Aim of the task —
Copy the data below exactly. Any pictures in it should be omitted.

Available data —
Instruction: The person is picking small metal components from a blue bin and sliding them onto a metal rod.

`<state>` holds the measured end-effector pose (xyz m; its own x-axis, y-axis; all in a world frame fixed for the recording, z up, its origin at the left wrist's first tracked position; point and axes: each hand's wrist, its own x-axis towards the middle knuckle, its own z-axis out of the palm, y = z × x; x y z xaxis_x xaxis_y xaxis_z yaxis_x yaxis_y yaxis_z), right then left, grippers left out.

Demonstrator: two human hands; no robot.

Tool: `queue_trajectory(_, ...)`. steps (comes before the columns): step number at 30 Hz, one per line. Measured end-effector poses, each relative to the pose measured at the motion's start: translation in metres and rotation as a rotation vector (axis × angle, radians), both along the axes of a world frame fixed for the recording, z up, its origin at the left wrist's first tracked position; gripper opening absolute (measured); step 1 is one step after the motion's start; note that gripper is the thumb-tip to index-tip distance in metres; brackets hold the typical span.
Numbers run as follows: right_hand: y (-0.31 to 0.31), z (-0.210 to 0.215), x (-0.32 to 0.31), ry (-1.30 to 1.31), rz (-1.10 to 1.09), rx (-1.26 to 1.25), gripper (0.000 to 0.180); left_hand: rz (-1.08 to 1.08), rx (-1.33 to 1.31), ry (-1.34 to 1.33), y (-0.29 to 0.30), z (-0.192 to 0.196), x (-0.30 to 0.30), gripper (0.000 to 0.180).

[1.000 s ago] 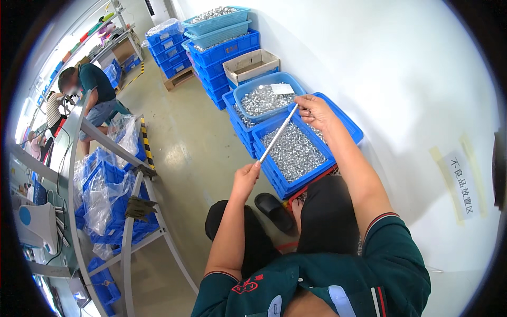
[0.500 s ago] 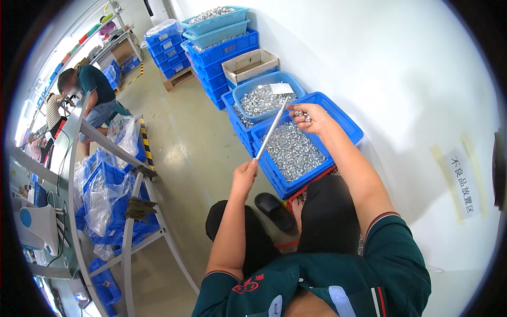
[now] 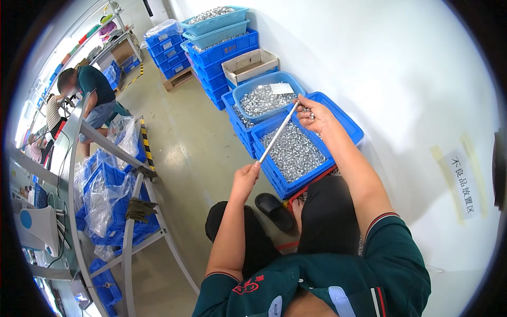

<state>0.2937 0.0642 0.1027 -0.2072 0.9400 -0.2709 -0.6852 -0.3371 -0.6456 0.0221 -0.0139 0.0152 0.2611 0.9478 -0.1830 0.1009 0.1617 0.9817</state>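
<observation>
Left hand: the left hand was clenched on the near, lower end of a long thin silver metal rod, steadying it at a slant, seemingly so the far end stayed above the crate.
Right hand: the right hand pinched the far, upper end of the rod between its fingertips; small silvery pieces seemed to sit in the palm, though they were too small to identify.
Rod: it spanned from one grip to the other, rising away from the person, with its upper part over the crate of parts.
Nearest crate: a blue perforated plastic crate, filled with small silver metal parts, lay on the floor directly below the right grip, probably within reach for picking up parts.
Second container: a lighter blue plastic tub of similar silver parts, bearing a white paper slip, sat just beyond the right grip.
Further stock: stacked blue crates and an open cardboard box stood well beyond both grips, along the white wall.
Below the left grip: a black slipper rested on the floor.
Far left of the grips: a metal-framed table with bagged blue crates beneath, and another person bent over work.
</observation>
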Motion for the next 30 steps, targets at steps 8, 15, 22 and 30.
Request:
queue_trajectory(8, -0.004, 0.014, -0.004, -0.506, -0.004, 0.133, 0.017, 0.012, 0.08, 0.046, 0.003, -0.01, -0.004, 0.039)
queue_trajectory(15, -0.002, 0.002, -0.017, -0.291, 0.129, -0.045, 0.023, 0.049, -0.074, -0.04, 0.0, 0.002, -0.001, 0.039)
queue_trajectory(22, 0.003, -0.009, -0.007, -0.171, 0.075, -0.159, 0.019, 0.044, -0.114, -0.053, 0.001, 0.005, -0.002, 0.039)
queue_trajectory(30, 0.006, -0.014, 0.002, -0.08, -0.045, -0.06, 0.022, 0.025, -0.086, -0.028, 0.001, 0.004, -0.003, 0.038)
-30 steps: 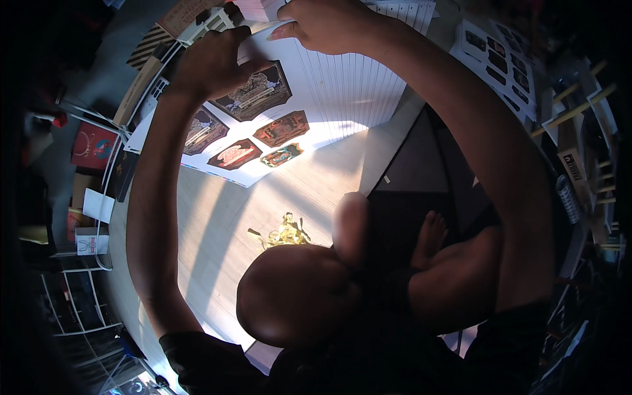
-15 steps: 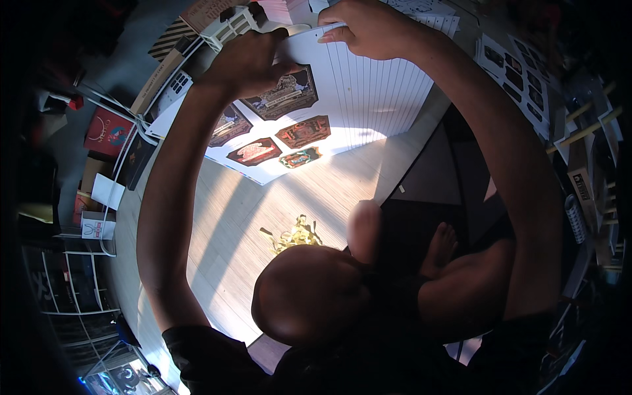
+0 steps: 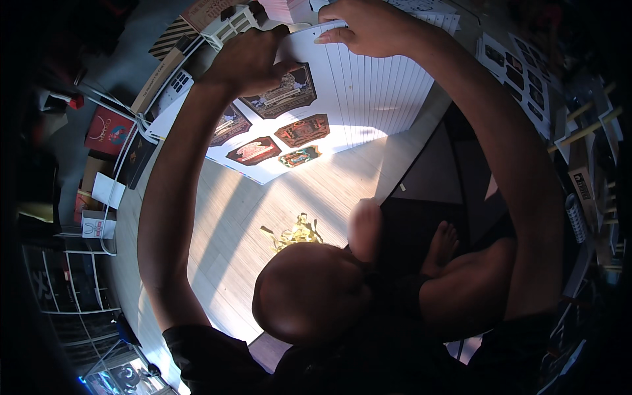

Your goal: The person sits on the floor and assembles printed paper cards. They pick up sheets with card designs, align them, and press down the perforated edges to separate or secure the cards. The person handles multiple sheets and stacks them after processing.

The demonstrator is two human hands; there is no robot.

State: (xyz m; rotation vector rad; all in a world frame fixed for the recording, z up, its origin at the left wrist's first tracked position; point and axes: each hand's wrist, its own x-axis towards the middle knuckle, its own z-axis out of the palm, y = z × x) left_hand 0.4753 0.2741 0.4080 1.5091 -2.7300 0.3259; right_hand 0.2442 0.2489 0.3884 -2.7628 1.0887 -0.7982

Answer to this exercise —
Instruction: The person is picking small metal components from a blue bin and sliding them onto a metal rod.

`<state>` holds the measured end-effector pose (xyz m; its own x-axis, y-axis; all in a world frame fixed for the recording, z up, its origin at the left wrist's first tracked position; point and axes: each hand's wrist, its own x-axis towards the middle knuckle, its own z-axis out of the palm, y = z × x; x y z xaxis_x xaxis_y xaxis_z yaxis_x yaxis_y yaxis_z), right then left, grippers left out.

Demonstrator: two human hands; no robot.

Tool: `queue_trajectory(_, ...)`. steps (comes before the columns): step number at 30 Hz, one per line. Measured end-effector poses, each relative to the pose measured at the motion's start: translation in metres and rotation as a rotation vector (axis × angle, radians), both along the axes of a world frame fixed for the recording, z up, its origin at the left wrist's first tracked position; gripper opening absolute (measured); step 1 is one step after the motion's start; note that gripper is the thumb-tip to index-tip distance in metres; brackets hold the typical span.
Numbers run as follows: right_hand: y (-0.31 to 0.31), z (-0.210 to 0.215), x (-0.32 to 0.31), ry (-1.30 to 1.31), rz (-1.10 to 1.09), rx (-1.26 to 1.25), gripper (0.000 to 0.180); left_hand: rz (-1.08 to 1.08), rx (-1.33 to 1.31), ry (-1.34 to 1.33), y (-0.29 to 0.30), z (-0.192 to 0.196), x (-0.30 to 0.30), gripper (0.000 to 0.180).

[1.000 s ago] 
[0.500 s ago] 
[now] 

<state>0.2937 0.0642 0.1027 -0.2072 0.9400 -0.2709 -0.6852 -0.3371 -0.6456 0.0221 -0.0139 0.0152 0.2611 0.9478 -0.1830 0.1009 0.1617 0.9817</state>
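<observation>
Left hand: the left hand was clenched on the near, lower end of a long thin silver metal rod, steadying it at a slant, seemingly so the far end stayed above the crate.
Right hand: the right hand pinched the far, upper end of the rod between its fingertips; small silvery pieces seemed to sit in the palm, though they were too small to identify.
Rod: it spanned from one grip to the other, rising away from the person, with its upper part over the crate of parts.
Nearest crate: a blue perforated plastic crate, filled with small silver metal parts, lay on the floor directly below the right grip, probably within reach for picking up parts.
Second container: a lighter blue plastic tub of similar silver parts, bearing a white paper slip, sat just beyond the right grip.
Further stock: stacked blue crates and an open cardboard box stood well beyond both grips, along the white wall.
Below the left grip: a black slipper rested on the floor.
Far left of the grips: a metal-framed table with bagged blue crates beneath, and another person bent over work.
</observation>
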Motion for the next 30 steps, targets at steps 8, 15, 22 and 30.
Request:
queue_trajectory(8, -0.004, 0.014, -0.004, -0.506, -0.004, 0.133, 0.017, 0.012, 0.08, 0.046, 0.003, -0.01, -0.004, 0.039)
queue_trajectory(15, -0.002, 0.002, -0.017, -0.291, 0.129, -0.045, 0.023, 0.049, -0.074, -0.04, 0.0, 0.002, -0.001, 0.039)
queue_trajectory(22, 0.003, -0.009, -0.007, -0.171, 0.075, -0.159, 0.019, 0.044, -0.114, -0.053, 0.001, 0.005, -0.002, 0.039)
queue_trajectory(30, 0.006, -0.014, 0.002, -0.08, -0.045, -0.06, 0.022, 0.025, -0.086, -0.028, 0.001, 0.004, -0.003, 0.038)
-30 steps: 
-15 steps: 
+0 steps: 

Your goal: The person sits on the floor and assembles printed paper cards. They pick up sheets with card designs, align them, and press down the perforated edges to separate or secure the cards. The person handles multiple sheets and stacks them after processing.

The demonstrator is two human hands; there is no robot.

State: (xyz m; rotation vector rad; all in a world frame fixed for the recording, z up, its origin at the left wrist's first tracked position; point and axes: each hand's wrist, its own x-axis towards the middle knuckle, its own z-axis out of the palm, y = z × x) left_hand 0.4753 0.2741 0.4080 1.5091 -2.7300 0.3259; right_hand 0.2442 0.2489 0.3884 -2.7628 1.0887 -0.7982

That concludes the answer to the exercise.